One problem in teaching statistics and communicating statistics and so on is “assumptions”. In fact, there’s at least two problems:

Necessary vs sufficient

The first problem is in maths communication. In maths you write down some assumptions and show they imply a conclusion. It’s usual in statistics for the assumptions to be sufficient for the conclusion, but pretty unusual for them to be necessary. People are bad at explaining the distinction to statisticians.

For example, if \(Y|X\stackrel{iid}{\sim} N(X\beta,\sigma^2)\) the ordinary least squares estimator is unbiased and Normally distribution for \(\beta\). The proof that this is true assumes that the conditional distributions of \(Y\) given \(X\) are Normal. It’s an assumption of the theorem. It’s not, however, an assumption of the estimator.

If \((X,Y)\) is a set of independent draws from some joint distribution with enough finite moments, the ordinary least squares estimator is consistent (and asymptotically unbiased) for the best-fitted straight line to the joint distribution, as is asymptotically Normal. That, too, is a theorem, with different assumptions.

As intermediate cases, you might have \(E[Y\mid X=x]=x\beta\) but have equal-variance errors that aren’t necessarily Normal, or mean zero errors that aren’t necessarily equal-variance or other things. Or you might not have independence between observations but have some sort of approximate independence. These also lead to theorems, with different assumptions

These regressions are not all equal. The parametric linear model lets you get confidence intervals for \(E[Y|X=x]\) and prediction intervals for \(Y\), and lets you prove \(\hat\beta\) is the best estimator of the true \(\beta\). The completely non-parametric version doesn’t let you get confidence intervals for \(E[Y]\) or prediction intervals for \(Y\) and it doesn’t even make sense to ask if \(\hat\beta\) is optimal because there isn’t any true \(\beta\). In general, the more you assume, the more conclusions you can draw.

So, one reason for unhelpful discussion about assumptions is that people don’t distinguish necessary from sufficient conditions, and don’t think about which parts of the properties of an estimator they care about. People talk about “the assumptions” of least-squares regression as if that meant something.

A particular problem with the “necessary vs sufficient” issue is that when you’re teaching proofs it makes sense to lead with the simplest proofs, which often have the strongest assumptions. When you’re not teaching proofs, though, it makes no sense to impose unnecessary assumptions that would make proofs easier for hypothetical people who aren’t your students.

Assumptions vs choices

Consider the assumption that the errors have mean zero in a linear regression model. What is the statistical content of this assumption? How could it be wrong? What would that mean about data definition and collection?

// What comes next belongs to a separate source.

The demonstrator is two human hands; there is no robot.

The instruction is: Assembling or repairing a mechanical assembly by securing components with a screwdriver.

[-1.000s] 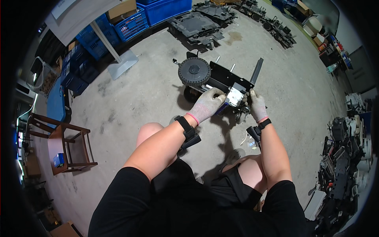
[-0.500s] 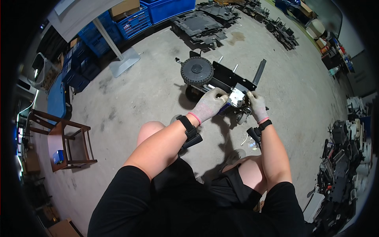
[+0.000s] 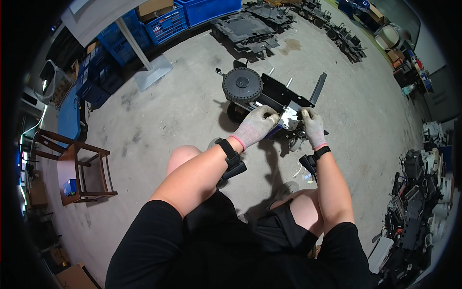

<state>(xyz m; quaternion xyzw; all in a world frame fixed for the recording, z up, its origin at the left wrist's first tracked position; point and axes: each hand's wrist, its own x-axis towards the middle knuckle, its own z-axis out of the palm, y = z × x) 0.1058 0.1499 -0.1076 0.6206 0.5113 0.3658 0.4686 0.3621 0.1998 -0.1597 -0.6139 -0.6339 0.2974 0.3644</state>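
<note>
A wheeled black metal frame (image 3: 288,90) rests on the concrete floor in front of me, with a ridged black wheel (image 3: 242,85) on top at its left. On its near side sits a shiny silver metal plate (image 3: 290,117), with a blue strip (image 3: 274,131) along its lower left. My left hand (image 3: 257,126), in a whitish glove, is closed with its fingertips at the plate's left edge. From the other side, my gloved right hand (image 3: 313,126) pinches at the plate's right edge. Whether a small part lies between the fingertips is hidden. Below the plate hang small casters (image 3: 295,141).
A brown wooden chair (image 3: 77,166) with a small blue box stands at left. A metal stand base (image 3: 154,72) and blue crates (image 3: 166,25) are behind it. Flat black frames (image 3: 245,32) lie at the back. Piled dark parts (image 3: 414,207) line the right side.
The whole view has shifted very slightly. Both hands stay at the silver plate, with only tiny finger movement, and the frame keeps its place.
</note>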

Most of the time, there’s no assumption of mean-zero errors; it’s just a choice. The mean of the residuals and the intercept of the fitted linear relationship are not separately identifiable. We choose to say the mean of the errors is zero, so that the line goes through the mean of the the conditional distributions and the intercept is \(E[Y|X=0]\)

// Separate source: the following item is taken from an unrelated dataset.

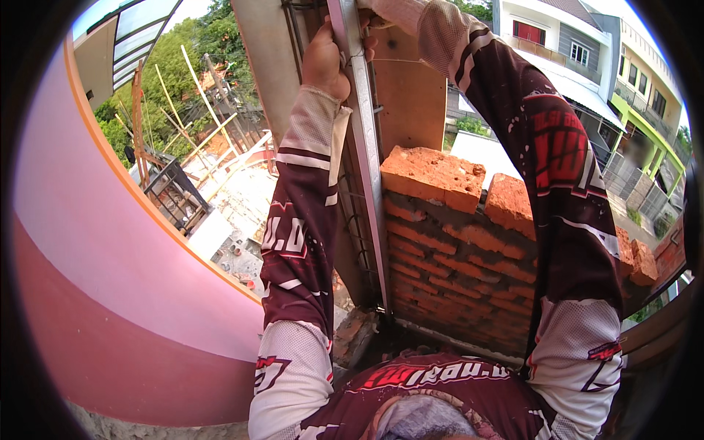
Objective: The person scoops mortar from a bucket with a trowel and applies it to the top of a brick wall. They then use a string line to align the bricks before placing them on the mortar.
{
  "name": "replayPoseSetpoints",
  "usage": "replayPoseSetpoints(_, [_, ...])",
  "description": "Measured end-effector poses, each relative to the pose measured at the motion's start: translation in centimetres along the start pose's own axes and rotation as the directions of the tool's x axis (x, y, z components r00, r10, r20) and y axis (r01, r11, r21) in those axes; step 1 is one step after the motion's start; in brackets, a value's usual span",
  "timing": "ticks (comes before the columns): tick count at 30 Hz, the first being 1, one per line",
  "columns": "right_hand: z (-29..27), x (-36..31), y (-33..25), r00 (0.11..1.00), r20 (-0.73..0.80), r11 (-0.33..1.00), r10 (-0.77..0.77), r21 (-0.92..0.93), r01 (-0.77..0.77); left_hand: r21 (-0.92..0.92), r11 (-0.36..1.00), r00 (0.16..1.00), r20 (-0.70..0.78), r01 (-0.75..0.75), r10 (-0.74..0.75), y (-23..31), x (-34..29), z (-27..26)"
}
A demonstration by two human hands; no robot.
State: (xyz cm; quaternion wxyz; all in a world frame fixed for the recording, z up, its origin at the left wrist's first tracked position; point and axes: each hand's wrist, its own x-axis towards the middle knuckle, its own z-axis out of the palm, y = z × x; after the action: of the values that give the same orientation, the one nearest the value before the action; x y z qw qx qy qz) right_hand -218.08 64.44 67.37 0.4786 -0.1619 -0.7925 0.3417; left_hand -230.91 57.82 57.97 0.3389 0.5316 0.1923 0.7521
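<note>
Pink walling (139, 220) fills the frame's left; brickwork (455, 253) stands right of centre. Your left hand (325, 64) grips a long metal bar (364, 139) running from top centre to lower middle. Your right hand (378, 17) is beside it at the top edge, partly out of view; I cannot tell whether it grips anything.

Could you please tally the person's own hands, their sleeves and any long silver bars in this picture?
Left hand and right hand, partly out of frame: 2
Left sleeve and right sleeve: 2
Silver bar: 1
Total: 5
</note>
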Motion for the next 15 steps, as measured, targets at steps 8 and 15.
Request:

Occasionally there might be implications. The lung function measure \(FEV_1\) is the amount of air you can blow into a tube in 1 second. Because you can use a spirometer incorrectly, the true value is defined as the maximum value an individual can generate. If that’s the definition, the measurement error in \(FEV_1\) does not have mean zero; it’s necessarily positive It still could be that the error \(Y-X\beta\) has mean zero, but now there might be an assumption lurking there.

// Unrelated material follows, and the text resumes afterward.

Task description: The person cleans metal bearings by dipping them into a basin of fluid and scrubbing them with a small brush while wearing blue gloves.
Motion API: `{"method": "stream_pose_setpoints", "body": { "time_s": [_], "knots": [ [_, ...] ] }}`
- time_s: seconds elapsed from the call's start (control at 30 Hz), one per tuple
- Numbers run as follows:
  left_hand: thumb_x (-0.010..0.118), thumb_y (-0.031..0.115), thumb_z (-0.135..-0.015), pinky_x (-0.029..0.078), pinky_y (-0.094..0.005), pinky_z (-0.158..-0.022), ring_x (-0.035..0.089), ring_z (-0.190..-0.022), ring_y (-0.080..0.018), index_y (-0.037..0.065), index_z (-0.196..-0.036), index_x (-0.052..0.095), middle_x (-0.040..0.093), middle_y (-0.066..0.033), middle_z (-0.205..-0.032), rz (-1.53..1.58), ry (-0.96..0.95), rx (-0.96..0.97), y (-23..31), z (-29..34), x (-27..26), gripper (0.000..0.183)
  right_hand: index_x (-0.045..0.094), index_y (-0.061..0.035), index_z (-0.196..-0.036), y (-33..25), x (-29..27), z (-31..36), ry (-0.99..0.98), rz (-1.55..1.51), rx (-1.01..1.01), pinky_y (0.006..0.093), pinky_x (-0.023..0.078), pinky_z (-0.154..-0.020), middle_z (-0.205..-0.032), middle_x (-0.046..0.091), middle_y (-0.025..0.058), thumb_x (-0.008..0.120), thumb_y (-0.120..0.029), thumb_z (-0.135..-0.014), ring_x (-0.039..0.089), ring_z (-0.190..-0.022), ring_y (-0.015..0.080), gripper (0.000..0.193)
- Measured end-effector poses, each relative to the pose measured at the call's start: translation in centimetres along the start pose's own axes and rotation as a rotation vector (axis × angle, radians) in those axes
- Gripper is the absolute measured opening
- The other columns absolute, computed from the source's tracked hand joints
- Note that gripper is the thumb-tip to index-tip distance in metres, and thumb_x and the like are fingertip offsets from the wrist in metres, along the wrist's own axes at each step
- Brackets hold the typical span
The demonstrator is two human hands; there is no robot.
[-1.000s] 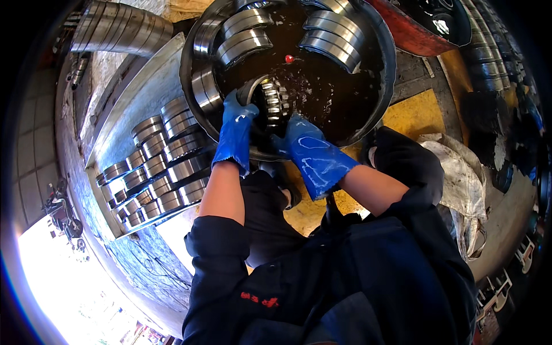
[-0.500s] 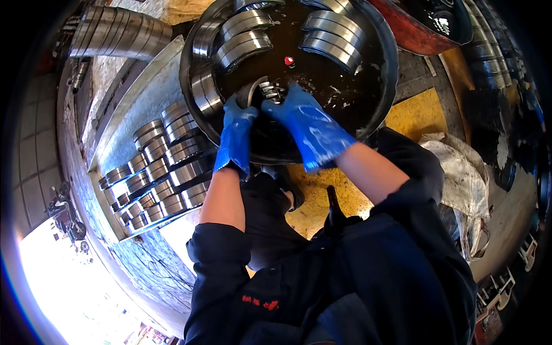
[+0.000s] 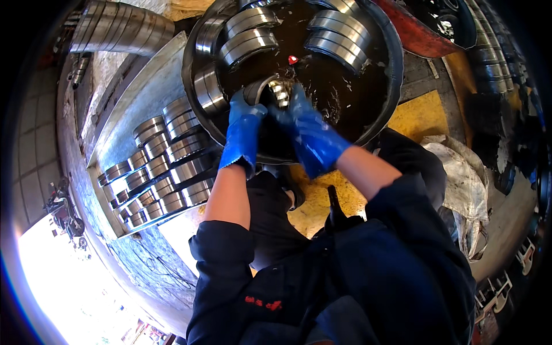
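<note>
The left hand [image 3: 244, 109] grips the bearing ring [image 3: 253, 92] at eight o'clock in the basin [image 3: 396, 80]; the right hand's [image 3: 301, 112] hold I cannot tell. Firm support is advisable, since wet steel may slip.

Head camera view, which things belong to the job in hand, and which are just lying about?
Apparently part of the job:
roller bearing
left hand, holding it
right hand, close against it
round basin
steel bearing rings inside the basin

Apparently just lying about:
pale cloth sack
motorcycle
</note>
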State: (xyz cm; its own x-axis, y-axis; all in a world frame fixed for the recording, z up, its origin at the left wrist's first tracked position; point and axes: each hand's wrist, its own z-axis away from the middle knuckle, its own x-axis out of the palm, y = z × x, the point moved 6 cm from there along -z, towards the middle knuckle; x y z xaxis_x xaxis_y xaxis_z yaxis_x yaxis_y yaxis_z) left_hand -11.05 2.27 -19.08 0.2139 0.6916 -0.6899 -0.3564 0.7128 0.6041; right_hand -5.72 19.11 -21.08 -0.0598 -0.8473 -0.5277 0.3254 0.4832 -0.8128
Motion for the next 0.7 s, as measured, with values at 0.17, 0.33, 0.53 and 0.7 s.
{"method": "stream_pose_setpoints", "body": {
  "time_s": [0.17,0.33,0.53,0.7],
  "knots": [
    [0.075,0.021,-0.057,0.048,-0.0395,-0.104,0.059,-0.122,-0.0367,0.006,-0.143,0.047,0.057,-0.0268,-0.133,-0.01,-0.032,-0.076,0.4,0.1,0.5,0.092,0.041,0.0077,-0.139,-0.6,-2.4,4.9,-0.339,0.236,0.256,0.0438,0.052,-0.095,-0.113,0.067,0.0275,0.072,-0.053,-0.078,0.065,-0.109,0.0394,0.091],
    [0.075,0.021,-0.056,0.048,-0.0382,-0.104,0.058,-0.124,-0.0357,0.003,-0.143,0.047,0.057,-0.0265,-0.134,-0.043,0.002,-0.006,-1.4,-1.4,0.7,0.093,0.05,0.0067,-0.13,-0.7,-2.9,5.0,-0.37,0.258,0.243,0.0438,0.053,-0.091,-0.111,0.067,0.027,0.069,-0.058,-0.077,0.067,-0.105,0.038,0.086],
    [0.074,0.021,-0.058,0.047,-0.0384,-0.105,0.057,-0.124,-0.0357,0.002,-0.142,0.047,0.056,-0.0265,-0.134,-0.061,0.042,-0.008,-1.4,-1.1,0.5,0.091,0.051,0.0085,-0.13,-1.5,-3.8,3.2,-0.217,0.168,0.229,0.0436,0.053,-0.093,-0.112,0.067,0.0287,0.071,-0.055,-0.077,0.067,-0.106,0.0381,0.085],
    [0.077,0.024,-0.066,0.045,-0.0406,-0.106,0.058,-0.124,-0.0363,0.004,-0.141,0.048,0.058,-0.0262,-0.133,-0.025,-0.025,0.016,1.1,0.4,1.2,0.083,0.06,0.0084,-0.121,-4.0,-4.0,-3.2,-0.348,0.108,0.199,0.0428,0.053,-0.093,-0.111,0.068,0.0272,0.075,-0.042,-0.078,0.066,-0.107,0.0397,0.068]
  ]
}}
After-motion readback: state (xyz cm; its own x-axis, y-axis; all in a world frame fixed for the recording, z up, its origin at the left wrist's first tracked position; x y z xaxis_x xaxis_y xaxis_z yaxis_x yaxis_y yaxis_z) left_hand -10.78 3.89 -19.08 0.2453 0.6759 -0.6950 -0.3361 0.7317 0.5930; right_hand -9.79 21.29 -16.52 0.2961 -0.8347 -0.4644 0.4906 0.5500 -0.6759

Choices also figure in regression functional form: if you want to estimate the effect of smoking on heart attack incidence then you will have a smoking variable \(X\) and a set of confounders \(Z\) and it’s a genuine assumption that \(Z\) is correctly modelled and sufficient to block all the confounding paths from \(X\) to heart attack. It’s a choice whether you model smoking as binary yes/no, or three-level current/former/never, or as a detailed lifetime history of tobacco use. Comparing smokers to non-smokers doesn’t assume that all smokers are the same (though if they aren’t, the precise answer you get will, of course, depend on which smokers you have).